Ждал только теперь лесовик Марию, невесту неневестную, Деву Светлого Града, что в Духову ночь унесена была от него красносмертниками… В последний раз ждал, чтобы, увидев ее, надежду и избавление мира, поцеловать ее и умереть светло и радостно…
Раз Поликарп, смутными охваченный шумами, запахами и зовами леса, гадал на ересных травах о Деве Града.
И вот в хибарку-моленную к нему нагрянул с толпой чернецов, обормотов и побирайл дикий, ощеренный Вячеслав.
— Я за книгой, дед… — сгибаясь и поджимая ноги, подступил он к Поликарпу. — Тут есть пустяшная запись… Нестоящая… Ать?.. А мне она до зарезу… Нужна. Отдавай скорей, дед… Где тут она? Церковные записи, метрики… о рождении, крещенье, Людмилка ее сюда занесла от Гедеонова…
Слепо и весело перебирал Поликарп на столе траву, нюхая ее и пробуя на зуб. Молчал, как будто в хибарке никого и не было. Только слегка хмурил бровь, да, обводя вокруг себя кованым костылем, кликал поводыря:;
— Егорка! межедвор! ошара! Ходи сюды! А Егорка в сенях, связанный, ворочаясь под Тушей грузного монаха, кряхтел:
— Дыть, скрутили… выжиги… псы!..
— Книгу, дед! — наседал Вячеслав. — А то… жисти догляжусь!..
— Хо-хо! — взмахнул костылем Поликарп. — Да ты, парень, не ропь! Ненилу съел… Людмилу полонил… Огня мово! А таперя — за мной, сталоть, черьга?.. Бер-рег-и-сь-ка!
— Я ничего… я так… — сжался Вячеслав. Пьяные, осипшие чернецы, обступив Поликарпа, жаловались ему:
— Помоги нашему горю, дед… Есть у нас милашка, еха… То ничего было, любилась за первый сорт… А теперь — зафордыбачила! молится за Крутогорова день и ночь, да и хоть ты режь ее! Ты бери себе еху, а нам верни родословную Гедеонова. Хочим досконально знать, впрямь он сын Гедеонова?
— А тут еще Гедеонов… шныхарил… за нею… Помнишь, дед, Гедеонова, головоруба?

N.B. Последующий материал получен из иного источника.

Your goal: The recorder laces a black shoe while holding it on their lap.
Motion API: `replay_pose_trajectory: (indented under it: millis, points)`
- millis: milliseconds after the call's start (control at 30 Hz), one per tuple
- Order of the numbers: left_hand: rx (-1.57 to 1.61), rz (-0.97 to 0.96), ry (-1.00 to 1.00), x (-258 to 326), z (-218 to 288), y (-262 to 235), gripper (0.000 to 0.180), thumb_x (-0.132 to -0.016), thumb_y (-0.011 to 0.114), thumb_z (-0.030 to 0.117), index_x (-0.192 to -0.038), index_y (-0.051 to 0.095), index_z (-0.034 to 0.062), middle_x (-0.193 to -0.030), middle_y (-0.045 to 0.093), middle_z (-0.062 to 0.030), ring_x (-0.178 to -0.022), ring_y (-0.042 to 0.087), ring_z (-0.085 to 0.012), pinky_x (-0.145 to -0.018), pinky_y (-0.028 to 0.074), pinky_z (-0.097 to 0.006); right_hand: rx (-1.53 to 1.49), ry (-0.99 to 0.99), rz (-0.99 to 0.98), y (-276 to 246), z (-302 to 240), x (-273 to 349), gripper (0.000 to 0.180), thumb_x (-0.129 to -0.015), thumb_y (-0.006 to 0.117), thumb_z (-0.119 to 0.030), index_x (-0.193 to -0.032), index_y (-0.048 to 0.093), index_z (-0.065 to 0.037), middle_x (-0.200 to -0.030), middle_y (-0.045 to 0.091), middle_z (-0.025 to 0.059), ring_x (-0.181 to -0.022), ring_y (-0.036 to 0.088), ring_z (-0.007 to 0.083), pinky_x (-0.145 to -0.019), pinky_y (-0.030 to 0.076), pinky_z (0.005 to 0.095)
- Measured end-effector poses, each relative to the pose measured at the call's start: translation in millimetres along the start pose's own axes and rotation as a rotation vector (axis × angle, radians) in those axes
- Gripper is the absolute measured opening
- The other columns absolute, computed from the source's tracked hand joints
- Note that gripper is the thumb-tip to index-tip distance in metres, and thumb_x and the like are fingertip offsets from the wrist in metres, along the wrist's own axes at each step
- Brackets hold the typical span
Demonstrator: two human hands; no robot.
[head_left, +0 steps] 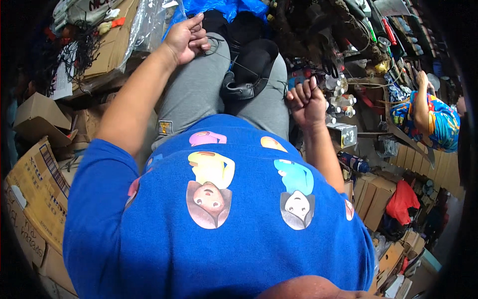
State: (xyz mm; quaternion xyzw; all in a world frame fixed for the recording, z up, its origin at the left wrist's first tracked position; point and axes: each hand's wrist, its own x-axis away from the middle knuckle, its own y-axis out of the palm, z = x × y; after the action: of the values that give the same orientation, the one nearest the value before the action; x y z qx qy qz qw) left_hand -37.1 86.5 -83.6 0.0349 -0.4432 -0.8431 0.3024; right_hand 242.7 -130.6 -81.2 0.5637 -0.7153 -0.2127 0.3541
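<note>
A black shoe (256, 62) rests between my knees, on the grey trousers. A thin dark thread (245, 66) runs taut across it, from one hand to the other. My left hand (188, 41), above the left knee, is closed with the thread's far-left end coming out by its fingers. To the right of the shoe, beside the right thigh, my right hand (307, 103) is curled closed, and dark loops of the thread show at its fingers. Whether either hand also holds a small tool is hidden by the fingers.
Cardboard boxes (42, 117) and a tangle of black cords (82, 57) lie at the left. Blue plastic sheeting (249, 6) is beyond my knees. Several small bottles (343, 102) stand right of my right hand. Another person in a colourful shirt (438, 122) is at the far right, above a red bag (402, 202).
</note>
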Motion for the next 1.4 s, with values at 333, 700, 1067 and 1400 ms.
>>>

— Ну, как не помнить: ублюдок его — следопыт, — ты.
— Трепете языки! — лязгнул зубами Вячеслав на ораву. — Геде-оно-в!.. Ха-ха! Теперь это просто — нуль без палочки! Был Гедеонов — да весь вышел… Какой он мне отец? Шантрапа! Ну, да ежели и отец, так я изничтожу метрики-то монастырские — и концы в воду! Пойди доказывай тогда, что я его сын… Ать?.. Чем тогда докажешь, когда книгу-запись сожгу?.. Ишь ты, Тьмяным заделался было!.. Андрона — брата родного — убил я из-за него, Тьмяного, потому все мы — дети одного русского отца — черта… Весь мир ему, черту, поклонился, а я — не желаю больше!.. Потому — жулик он!.. Подметка! Это он пустил туму, будто я его сын… Сволочь!
— Аде она?.. еха-то? — поднял бровь Поликарп.
— А недалечко тут… в землянке!.. — подпрыгнул Вячеслав, — это верно… расшевели ее, дед! Ты на это мастер… А то схимницей совсем заделалась… Ну и книгу верни… А мы тебя ужо отблагодарим…
Морщины на красном загорелом лбу Поликарпа разошлись. Жесткие длинные, перепутанные с травой и рыбными костюльками усы осветила суровая, чуть сдержанная улыбка.
— Нашшоть милашки… Хо-хо! — встряхнул гривой Поликарп лихо, — што ш! я ничего…
Вячеслав сощурил узкие загноившиеся глаза. Присел на корточки.
— И-х!.. — хихнул он, облизываясь, — облагодетельствует! Коли разжечь ее… А ты, дед, на это мастак… Дух живет, где хощет… Идите! А я сейчас…
Грудь заходила у лесовика ходуном. Старое встрепенулось, огненное сердце… Кровь забурлила, забила ключом. Мозолистые, пропитанные горькой полынью и рыбой руки хлопали уже Вячеслава по плечу.